APurpleSquirrel · 10/09/2024 22:16

I'm the Chair of our PTA - joined when my DD started 5 years ago & became Chair after & year. I did it because I didn't know anyone at the school & wanted to get involved in the school.
I've met lots of parents, made good friends, not just with parents of kids the same age as mine; which is useful as you can see & understand what's coming up.
I've got a great relationship with the Head, teachers & staff.
We do lots of great events for the children, buy equipment & experiences so it's very worthwhile & rewarding. Our Head is very good at recognising our efforts.
It can be hard work - a lot will depend on the scale of events your PTA put on, how often etc.
As OPs say, offer to help at a few events & get a feel for the group & set up. Ours is very small (5 committee members), & we only do 2-3 events per term & only 4 large events across the year. Many of those events are low effort (non-uniform, lolly sales) but other PTAs go all out with large scale events every half term.

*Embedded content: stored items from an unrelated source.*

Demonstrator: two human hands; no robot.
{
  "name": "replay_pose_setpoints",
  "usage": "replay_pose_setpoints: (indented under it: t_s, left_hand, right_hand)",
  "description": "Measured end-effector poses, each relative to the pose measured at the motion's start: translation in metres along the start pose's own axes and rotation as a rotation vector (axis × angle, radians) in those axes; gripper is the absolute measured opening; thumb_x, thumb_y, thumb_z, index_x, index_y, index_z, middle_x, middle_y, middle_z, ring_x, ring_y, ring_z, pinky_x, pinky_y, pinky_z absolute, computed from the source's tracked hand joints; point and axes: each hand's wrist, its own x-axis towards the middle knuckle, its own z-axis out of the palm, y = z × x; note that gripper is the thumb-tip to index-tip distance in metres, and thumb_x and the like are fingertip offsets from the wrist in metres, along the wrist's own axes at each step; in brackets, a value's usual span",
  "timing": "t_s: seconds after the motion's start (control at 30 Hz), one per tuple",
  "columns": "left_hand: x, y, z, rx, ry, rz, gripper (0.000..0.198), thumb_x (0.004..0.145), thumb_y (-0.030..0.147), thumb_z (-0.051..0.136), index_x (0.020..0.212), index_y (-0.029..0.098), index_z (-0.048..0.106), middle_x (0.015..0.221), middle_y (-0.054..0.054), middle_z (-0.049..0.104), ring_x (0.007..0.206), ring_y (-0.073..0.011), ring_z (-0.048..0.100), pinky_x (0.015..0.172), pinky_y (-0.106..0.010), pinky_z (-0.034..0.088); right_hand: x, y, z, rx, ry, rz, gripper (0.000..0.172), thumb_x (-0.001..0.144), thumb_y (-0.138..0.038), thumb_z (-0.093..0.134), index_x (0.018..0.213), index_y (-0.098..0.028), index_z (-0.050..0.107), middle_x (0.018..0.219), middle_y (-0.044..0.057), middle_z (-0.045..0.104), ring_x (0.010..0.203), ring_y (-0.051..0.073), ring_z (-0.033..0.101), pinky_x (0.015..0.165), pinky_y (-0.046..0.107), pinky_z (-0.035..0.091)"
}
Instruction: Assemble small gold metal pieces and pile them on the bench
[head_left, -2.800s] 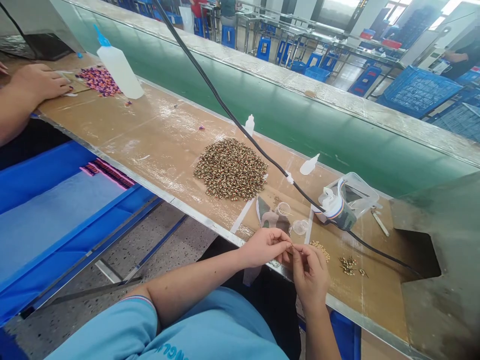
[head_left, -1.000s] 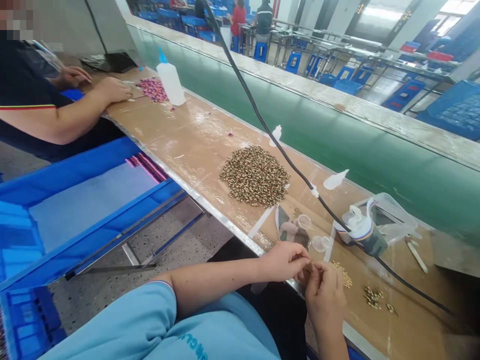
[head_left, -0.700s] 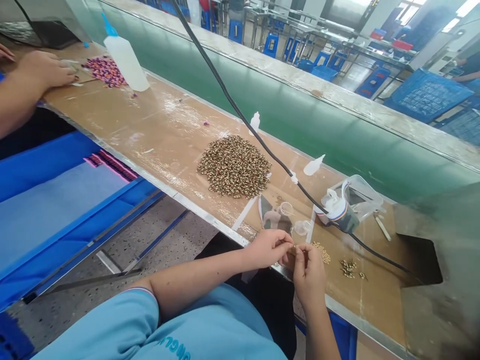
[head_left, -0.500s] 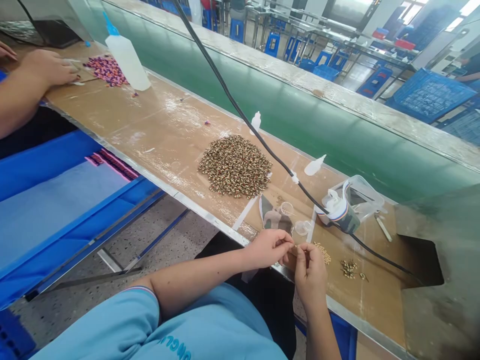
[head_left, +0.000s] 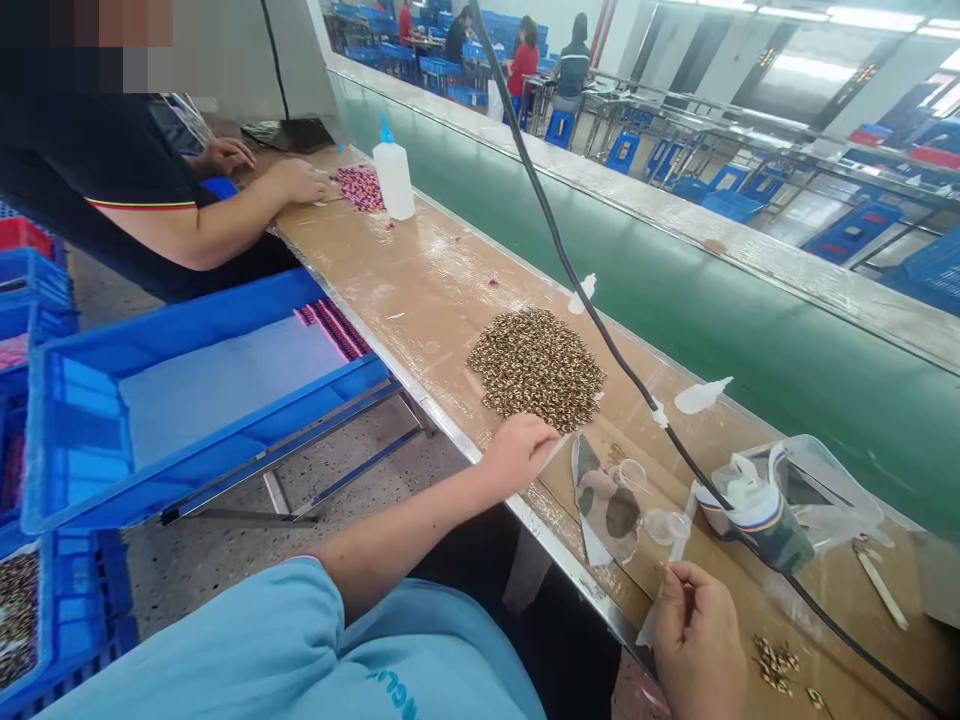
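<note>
My left hand [head_left: 520, 450] lies at the bench's near edge with its fingers curled, fingertips just short of the big heap of small gold-brown pieces [head_left: 537, 368]. Whether anything sits in those fingers is hidden. My right hand [head_left: 699, 632] is low at the right, thumb and forefinger pinched together; whatever they hold is too small to make out. A few loose gold pieces [head_left: 776, 662] lie just right of that hand. Between the hands are a camouflage-patterned sheet [head_left: 604, 502] and two small clear cups [head_left: 631, 473] [head_left: 661, 525].
A black cable [head_left: 600, 330] crosses the brown bench [head_left: 420, 280]. A clear box with a striped roll [head_left: 759, 510] and small white dropper bottles [head_left: 702, 396] stand by the green belt [head_left: 675, 290]. A blue crate [head_left: 195, 390] is at left. A co-worker's hand [head_left: 300, 182] is near a pink heap [head_left: 360, 186] and a glue bottle [head_left: 394, 178].
My hands were together, pinching a small piece. They have parted: the left hand has moved up-left to the big heap. The view has swung left.
</note>
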Motion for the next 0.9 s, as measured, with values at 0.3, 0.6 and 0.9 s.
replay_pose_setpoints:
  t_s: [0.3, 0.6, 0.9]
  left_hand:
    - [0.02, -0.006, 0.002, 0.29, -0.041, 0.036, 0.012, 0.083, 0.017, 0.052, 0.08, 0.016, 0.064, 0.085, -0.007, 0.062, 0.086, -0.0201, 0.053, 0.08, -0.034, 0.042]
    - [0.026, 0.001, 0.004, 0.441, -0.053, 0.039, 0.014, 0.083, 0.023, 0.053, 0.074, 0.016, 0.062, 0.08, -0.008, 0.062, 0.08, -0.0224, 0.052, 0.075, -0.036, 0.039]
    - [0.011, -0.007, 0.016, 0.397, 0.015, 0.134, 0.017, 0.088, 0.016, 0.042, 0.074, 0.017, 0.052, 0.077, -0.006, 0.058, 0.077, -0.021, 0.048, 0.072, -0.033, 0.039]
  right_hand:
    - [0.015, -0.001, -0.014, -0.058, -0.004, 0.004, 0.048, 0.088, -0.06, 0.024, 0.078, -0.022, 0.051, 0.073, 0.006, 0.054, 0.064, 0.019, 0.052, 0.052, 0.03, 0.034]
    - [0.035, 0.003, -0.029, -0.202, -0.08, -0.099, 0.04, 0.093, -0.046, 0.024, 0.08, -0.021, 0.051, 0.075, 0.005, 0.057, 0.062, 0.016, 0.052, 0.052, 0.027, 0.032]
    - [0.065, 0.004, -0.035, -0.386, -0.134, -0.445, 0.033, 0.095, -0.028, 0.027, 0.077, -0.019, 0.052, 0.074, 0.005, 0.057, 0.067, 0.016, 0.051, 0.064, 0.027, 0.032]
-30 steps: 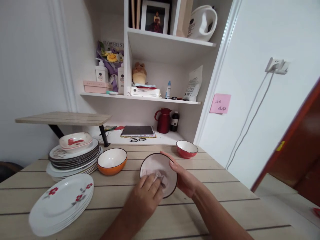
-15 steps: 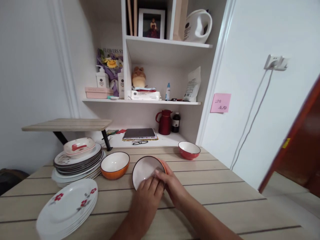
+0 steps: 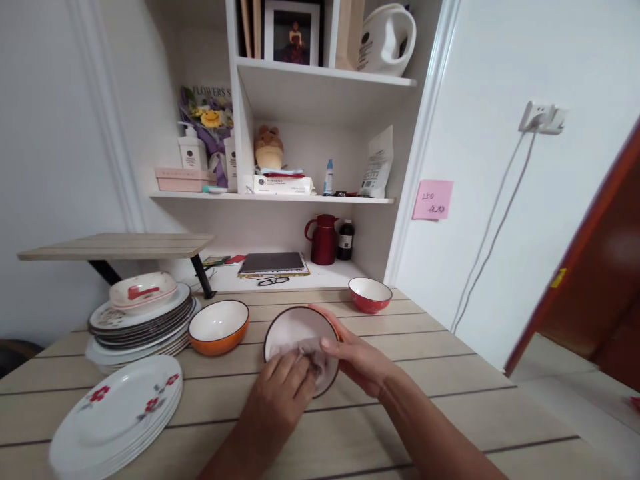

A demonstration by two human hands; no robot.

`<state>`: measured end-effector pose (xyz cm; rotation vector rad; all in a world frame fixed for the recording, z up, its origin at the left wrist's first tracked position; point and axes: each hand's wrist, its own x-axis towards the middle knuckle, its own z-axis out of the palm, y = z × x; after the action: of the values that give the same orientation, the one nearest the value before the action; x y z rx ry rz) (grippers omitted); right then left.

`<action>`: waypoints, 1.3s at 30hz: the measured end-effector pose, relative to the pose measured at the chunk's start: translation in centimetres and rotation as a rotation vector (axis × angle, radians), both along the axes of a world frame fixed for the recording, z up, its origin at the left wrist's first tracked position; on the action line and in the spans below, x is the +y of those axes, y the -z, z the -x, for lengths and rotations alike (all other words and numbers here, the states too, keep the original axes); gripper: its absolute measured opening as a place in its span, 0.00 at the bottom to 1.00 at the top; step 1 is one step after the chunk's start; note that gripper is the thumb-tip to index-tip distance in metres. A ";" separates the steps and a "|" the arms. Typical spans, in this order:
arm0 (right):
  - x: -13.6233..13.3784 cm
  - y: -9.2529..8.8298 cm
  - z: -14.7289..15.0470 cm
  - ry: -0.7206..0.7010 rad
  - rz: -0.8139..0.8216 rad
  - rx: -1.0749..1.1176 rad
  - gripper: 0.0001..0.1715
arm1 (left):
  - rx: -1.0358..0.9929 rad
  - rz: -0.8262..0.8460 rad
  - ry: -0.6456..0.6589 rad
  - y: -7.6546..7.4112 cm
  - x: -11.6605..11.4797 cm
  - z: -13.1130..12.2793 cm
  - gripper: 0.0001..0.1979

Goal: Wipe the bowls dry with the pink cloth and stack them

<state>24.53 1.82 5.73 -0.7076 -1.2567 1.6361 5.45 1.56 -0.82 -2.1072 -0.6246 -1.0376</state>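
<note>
A bowl with a whitish inside and a dark rim is tilted toward me above the table's middle. My right hand grips its right side, with the thumb over the rim. Inside the bowl, my left hand presses a crumpled greyish cloth against the inner wall, its fingers bent over it. To the left stands an upright orange bowl with a white inside. A red bowl sits farther back on the right.
White plates with red flowers are stacked at the front left. Behind them is a taller plate stack topped by a patterned dish, beside a small raised shelf. A laptop, glasses and a red jug lie at the back.
My left hand has shifted slightly left and down inside the bowl, and more of the cloth shows. The camera view has turned a little, moving the surroundings leftward.
</note>
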 end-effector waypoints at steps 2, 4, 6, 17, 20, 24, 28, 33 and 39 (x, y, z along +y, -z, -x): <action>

Try it & see.

This is exactly my experience too, small school and I know everyone from the other parents to the maintenance staff thanks to being on the PTA.

We are very small scale because it's a tiny village school and we don't have many events but twice a year we organise a tombola and a bingo evening to raise money for the school and we also do bake sales and sell stuff like school pens or hats throughout the term.

I say go for it, if you find out it's not for you, you can always step down next year!